Menurutnya, substansi dari pungutan itu bertujuan baik dalam upaya serius untuk membangun dan membangkitkan energi baru terbarukan, namun lanjutnya, harus dilakukan dengan cara yang tepat dan benar.
“Semua ini harus jelas mekanismenya dan dasar hukumnya. Mestinya namanya pungutan harus diatur oleh Undang-undang,” tegasnya.
Maka dirinyha meminta pemerintah mengklarifikasi ke publik tentang dana ini, apakah dana ini merupakan pungutan atau menjadi bagian extra margin pertamina. Jika kebijakan itu berupa pungutan, maka harus ada UU nya dan harus segera dibahas didalam UU APBNP, papar Ferdinand
“Kita menyarankan agar pemerintah mengklarifikasi dan menjelaskan secara rinci tentang dana ini karena berpotensi menjadi masalah dan digugat publik secara class action,” pungkasnya.

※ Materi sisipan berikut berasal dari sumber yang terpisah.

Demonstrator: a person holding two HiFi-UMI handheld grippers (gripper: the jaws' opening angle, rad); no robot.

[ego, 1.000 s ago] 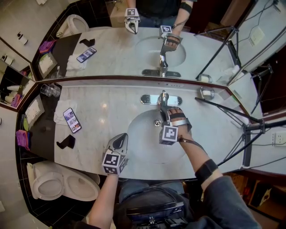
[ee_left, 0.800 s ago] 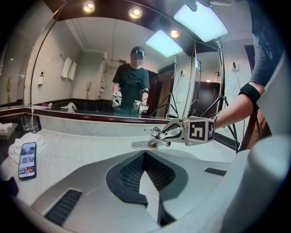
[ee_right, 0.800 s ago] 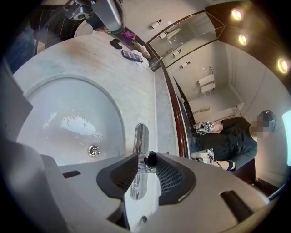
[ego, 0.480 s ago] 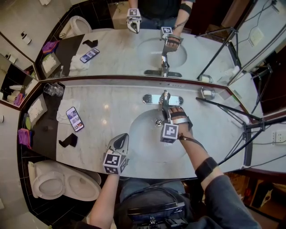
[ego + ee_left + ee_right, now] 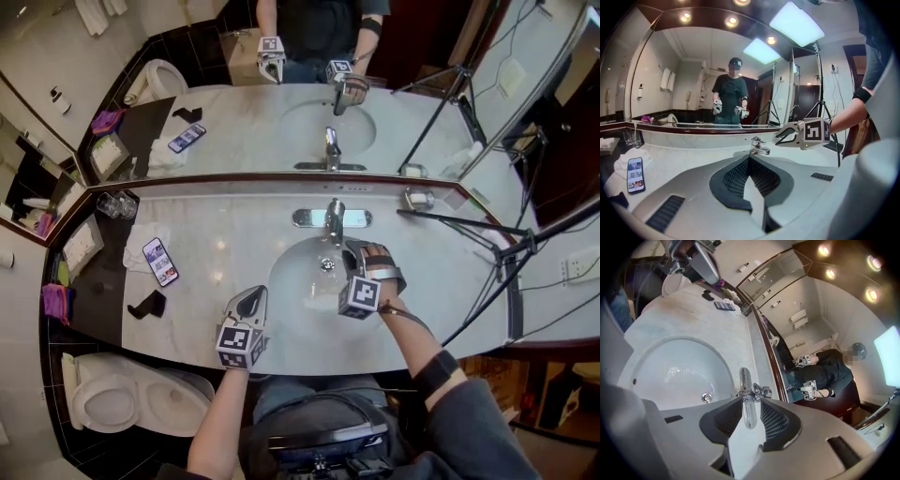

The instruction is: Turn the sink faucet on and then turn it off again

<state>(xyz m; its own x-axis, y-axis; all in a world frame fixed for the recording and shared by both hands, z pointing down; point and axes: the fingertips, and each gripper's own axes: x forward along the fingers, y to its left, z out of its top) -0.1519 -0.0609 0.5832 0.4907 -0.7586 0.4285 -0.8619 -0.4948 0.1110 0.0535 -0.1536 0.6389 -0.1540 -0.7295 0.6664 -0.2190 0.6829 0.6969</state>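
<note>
one sink faucet (image 5: 334,220), chrome, single lever, standing on one oblong chrome base plate (image 5: 307,217) at the back centre of the counter (image 5: 216,234), between the basin and the mirror; spout reaching out over the basin.

one basin (image 5: 286,281), white, oval, sunk into the marble counter; one round drain (image 5: 326,265) in its floor, just in front of the spout.

two grippers, each with one marker cube.
- right gripper (image 5: 351,251): over the right half of the basin, just beside the faucet on its near right, not touching it; jaws partly apart; its own view shows the lever in line with the gap between the tips, nothing pinched.
- left gripper (image 5: 255,292): over the front of the counter, left of the basin, well apart from the faucet; fingertips together, nothing between them.

one mirror (image 5: 244,122) along the back wall, repeating the faucet, both grippers and the person.

counter, left part: one phone (image 5: 159,261), screen lit, lying partly on one white cloth (image 5: 136,246); two clear glasses (image 5: 117,204) near the mirror; one small black object (image 5: 147,304) on the dark section.

counter, right part: one small chrome dish (image 5: 419,198) by the mirror.

one toilet (image 5: 122,398) below the counter's left end; one black tripod (image 5: 511,272) at the right.
</note>
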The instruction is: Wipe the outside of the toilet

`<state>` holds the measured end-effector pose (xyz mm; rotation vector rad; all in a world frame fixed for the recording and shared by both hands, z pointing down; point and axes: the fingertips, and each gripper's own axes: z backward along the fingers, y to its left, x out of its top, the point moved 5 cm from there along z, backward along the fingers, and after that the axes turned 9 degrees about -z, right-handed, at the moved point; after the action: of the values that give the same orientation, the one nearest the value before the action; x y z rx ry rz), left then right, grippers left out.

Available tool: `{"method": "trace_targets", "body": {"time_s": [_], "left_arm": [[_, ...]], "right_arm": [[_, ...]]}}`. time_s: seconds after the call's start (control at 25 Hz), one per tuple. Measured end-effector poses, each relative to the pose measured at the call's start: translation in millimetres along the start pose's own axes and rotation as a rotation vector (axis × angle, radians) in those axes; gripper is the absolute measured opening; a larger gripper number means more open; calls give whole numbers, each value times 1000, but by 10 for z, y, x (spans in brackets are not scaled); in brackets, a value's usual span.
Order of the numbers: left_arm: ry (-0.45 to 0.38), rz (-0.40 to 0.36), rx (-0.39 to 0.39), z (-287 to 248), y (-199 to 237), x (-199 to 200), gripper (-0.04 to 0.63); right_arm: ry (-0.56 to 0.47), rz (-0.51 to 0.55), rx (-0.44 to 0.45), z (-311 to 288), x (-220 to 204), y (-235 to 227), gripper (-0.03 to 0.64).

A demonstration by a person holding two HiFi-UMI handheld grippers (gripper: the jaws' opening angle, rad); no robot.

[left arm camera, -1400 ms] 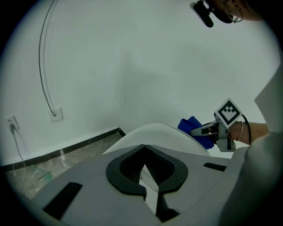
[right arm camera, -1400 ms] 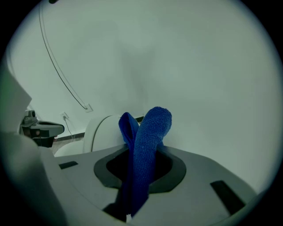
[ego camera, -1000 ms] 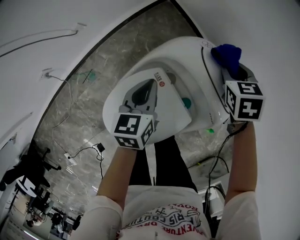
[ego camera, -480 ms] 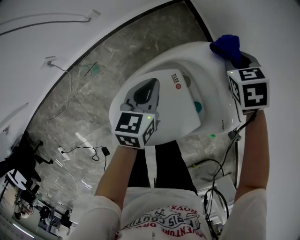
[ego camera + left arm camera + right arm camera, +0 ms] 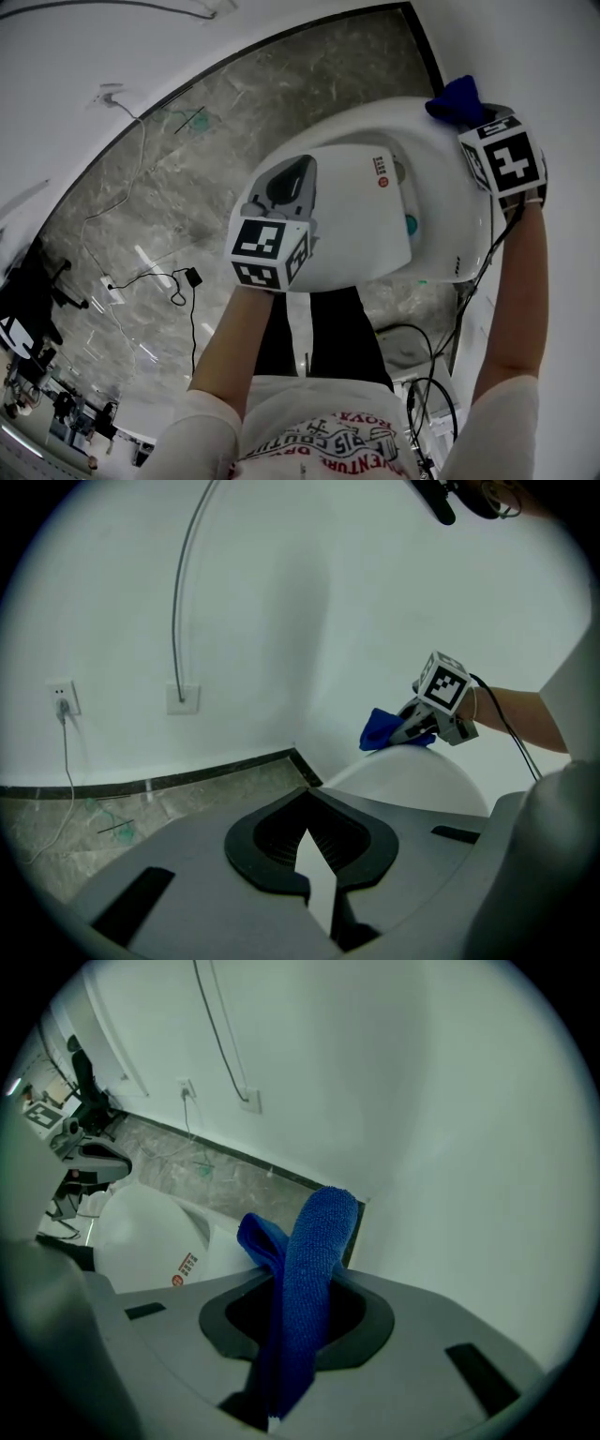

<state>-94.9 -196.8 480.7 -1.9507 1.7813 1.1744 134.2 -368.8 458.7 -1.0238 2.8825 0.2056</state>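
The white toilet fills the middle of the head view, its lid down with a red label on it. My right gripper is at the toilet's far right edge, shut on a blue cloth that lies against the white shell. The cloth sticks up between its jaws in the right gripper view. My left gripper hovers over the lid's left side, shut with nothing in it. From the left gripper view, the right gripper and cloth rest on the toilet's rounded top.
White walls stand close behind and to the right of the toilet. Two wall sockets carry cables. A black adapter and cord lie on the marble floor; more cables hang at the lower right.
The head view has swung, so the toilet sits further right. The right gripper and cloth have shifted slightly along the toilet's far right edge. The left gripper stays over the lid.
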Motion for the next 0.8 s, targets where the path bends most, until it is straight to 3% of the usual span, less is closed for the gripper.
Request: {"method": "trace_targets", "body": {"time_s": [0.16,0.64,0.8], "left_arm": [[17,10,21,35,74,-141,6],[26,90,73,153,361,-514,6],[55,52,88,223,433,-673,6]], "right_arm": [[64,93,23,-244,175,105,75],[227,236,81,-736,514,445,75],[269,358,135,-928,629,793,75]]}}
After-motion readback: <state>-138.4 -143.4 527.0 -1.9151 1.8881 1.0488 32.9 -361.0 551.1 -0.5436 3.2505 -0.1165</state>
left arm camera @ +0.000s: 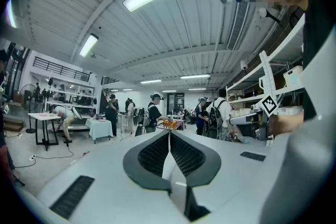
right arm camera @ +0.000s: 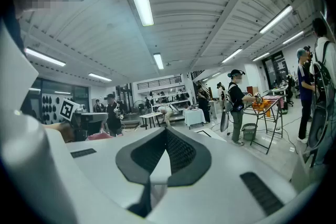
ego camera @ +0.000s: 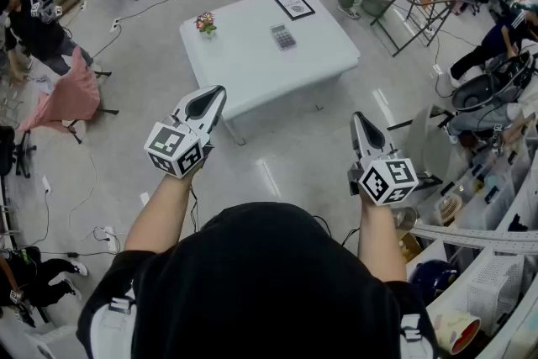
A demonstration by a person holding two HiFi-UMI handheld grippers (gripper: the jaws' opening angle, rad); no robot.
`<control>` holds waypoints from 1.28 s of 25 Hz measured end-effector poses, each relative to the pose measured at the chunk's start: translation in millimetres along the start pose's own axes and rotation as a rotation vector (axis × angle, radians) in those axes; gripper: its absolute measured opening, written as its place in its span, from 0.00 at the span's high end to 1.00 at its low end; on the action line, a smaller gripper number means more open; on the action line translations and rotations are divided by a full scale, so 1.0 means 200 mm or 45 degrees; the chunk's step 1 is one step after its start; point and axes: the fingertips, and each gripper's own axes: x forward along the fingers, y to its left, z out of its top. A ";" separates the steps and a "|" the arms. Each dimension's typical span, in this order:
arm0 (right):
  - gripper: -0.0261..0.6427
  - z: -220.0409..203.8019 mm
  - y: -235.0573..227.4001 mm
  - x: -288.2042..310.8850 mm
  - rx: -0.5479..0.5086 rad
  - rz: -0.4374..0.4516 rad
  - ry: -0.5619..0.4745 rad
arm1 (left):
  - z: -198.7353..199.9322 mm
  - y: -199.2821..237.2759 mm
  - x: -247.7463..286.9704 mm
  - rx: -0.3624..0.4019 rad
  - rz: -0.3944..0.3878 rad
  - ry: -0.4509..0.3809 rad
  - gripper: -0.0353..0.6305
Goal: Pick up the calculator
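A grey calculator [ego camera: 283, 36] lies flat on the white table [ego camera: 252, 63] ahead of me, near its far right part. My left gripper [ego camera: 215, 94] is held out over the floor short of the table's near edge, jaws shut with nothing between them. At the same distance from the table, off to the right, my right gripper [ego camera: 356, 120] is likewise shut and empty. Both point roughly level. In the left gripper view the left gripper [left arm camera: 169, 134] shows closed jaws against the room; the right gripper [right arm camera: 166, 131] looks the same in the right gripper view. The calculator is hidden in both gripper views.
On the table also stand a small flower pot [ego camera: 206, 23] at the left and a framed black card [ego camera: 294, 6] at the far edge. Shelving with boxes [ego camera: 496, 265] runs along my right. A pink chair [ego camera: 71, 97] and several people stand around the room.
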 end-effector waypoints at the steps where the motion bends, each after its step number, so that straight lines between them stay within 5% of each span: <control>1: 0.96 0.00 -0.02 -0.01 -0.026 0.000 0.005 | 0.00 -0.02 0.01 -0.002 0.009 0.003 0.90; 5: 0.96 0.01 -0.10 -0.04 -0.088 0.009 0.019 | 0.00 -0.06 0.06 0.000 0.038 0.010 0.90; 22: 0.94 0.05 -0.30 -0.06 0.016 0.080 -0.013 | 0.00 -0.16 0.20 0.015 0.097 0.027 0.90; 32: 0.66 0.05 -0.32 0.02 0.019 0.136 -0.001 | -0.05 -0.12 0.30 -0.034 0.065 0.041 0.67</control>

Sebelumnya sebagaimana diberitakan bahwa Menteri ESDM, Sudirman Said telah mengumumkan adanya pungutan dana untuk ketahanan energi pada penurunan harga BBM jenis Premium dan Solar.
Harga awal Premium Rp7.300 turun menjadi Rp6.950/liter, namun karena ada pungutan dana ketahanan energi Rp200/liter, maka harga Premium menjadi Rp7.150/liter.
Sedangkan untuk harga solar dari Rp6.700 menjadi Rp5.650/liter, dari angka tersebut sudah termasuk subsidi Rp1.000/liter, kemudia ditambah dana ketahanan energi Rp300/liter sehingga menjadi Rp5.950/liter.